Salvino Oliveira, 26, foi o secretário mais jovem da história do Rio de Janeiro, assumindo o cargo aos 23 anos. Segundo ele, o convite para chefiar a pasta dedicada à juventude surgiu após ter sido apadrinhado pelo atual prefeito, Eduardo Paes (PSD).

Para Salvino, o preconceito geracional veio de fora de sua equipe, que era composta principalmente por jovens e foi construída especificamente para a pasta. Já em outros espaços, ele diz que poucos entendiam o intuito da secretaria e não concordavam com sua posição de autoridade.

Nascido na Cidade de Deus, na periferia do Rio, Salvino afirma que o preconceito também passou por questões raciais e de classe. "É um ambiente difícil, porque muitas vezes me olhavam como mais um subalterano. No início, arrumei embates para ser respeitado, porque não nos levavam a sério."

Ele é um homem branco de cabelos castanhos e olhos escuros. Na imagem, ele usa óculos de grau e um paletó cinza sobre uma blusa de botão azul clara
Marcel Beghini, 32, é Secretário-Geral de Minas Gerais - Dirceu Aurélio/Imprensa MG

No setor público, a geração Z pode trazer inovações à comunicação e tecnologia, por serem nativos digitais com maior uso das redes sociais, de acordo com especialistas. No entanto, segundo o ex-secretário, as postagens da pasta nas mídias também foram criticadas.

"Publicamos um vídeo no TikTok e escutamos umas besteiras, só que as pessoas não entendem que é uma nova geração, uma nova forma de fazer política. Já recebi mensagem de pessoas falando que gestor público deveria ter mais seriedade, mas, para atrair jovem, preciso falar a linguagem dos jovens."

Para Marcel Beghini, secretário-geral de Minas Gerais, o desafio maior também foi com pessoas de fora da sua equipe.
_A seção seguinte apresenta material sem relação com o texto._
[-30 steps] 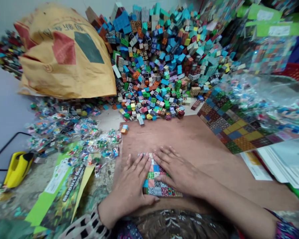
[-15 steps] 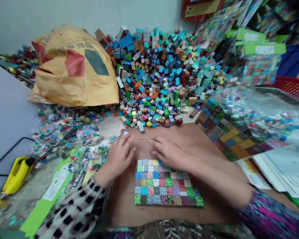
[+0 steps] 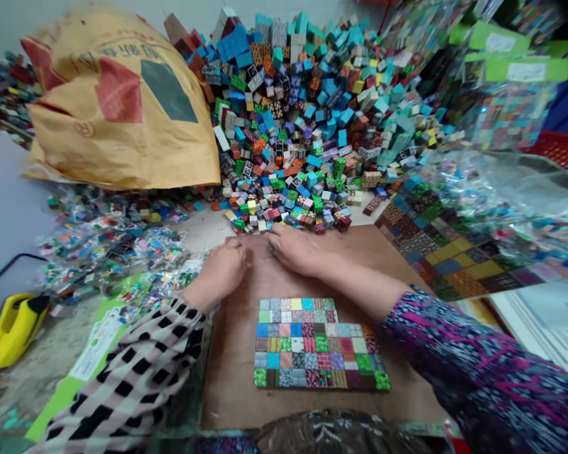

Ele já tinha sete anos de experiência em cargos comissionados na gestão pública, inclusive como secretário-adjunto da pasta que chefia agora.

Segundo Marcel, o trabalho que desenvolveu com a equipe ajudou a conquistar a confiança dos servidores e a quebrar possíveis resistências à sua liderança.

"As pessoas me conhecem e se surpreendem pela minha idade, mas a dificuldade de validação é mais em ambientes externos. Se estou diante de alguém que ainda não me conhece, passo como se fosse um assessor. A pessoa assume um tom de perplexidade quando percebe que eu sou secretário, mas encaro isso com naturalidade."

Marcel afirma que faria concursos para voltar ao setor público caso saísse dessa gestão, já que mudanças de governo afetam cargos comissionados.

Segundo Márcia Soares, da UFMG, cada vez mais pessoas estão alcançando cargos de liderança por mérito, e não apenas por ligações políticas.

No governo federal e em alguns estados, por exemplo, já existem leis que obrigam a gestão a ter parte dos cargos de confiança ocupados por servidores concursados. De acordo com a professora, isso pode favorecer a chegada da geração Z a essas posições, pois o grupo tem mais tempo de estudo.

No entanto, esse alcance pode ser maior no setor público federal, que tem mais transparência e visibilidade.

"O governo federal é mais propício à meritocracia, devido aos recursos, às carreiras mais atrativas e estruturadas. Em alguns municípios, pode haver lideranças mais meritocráticas e, em outros, pessoas com alta qualificação podem ter dificuldade para ascender devido à centralização da política local."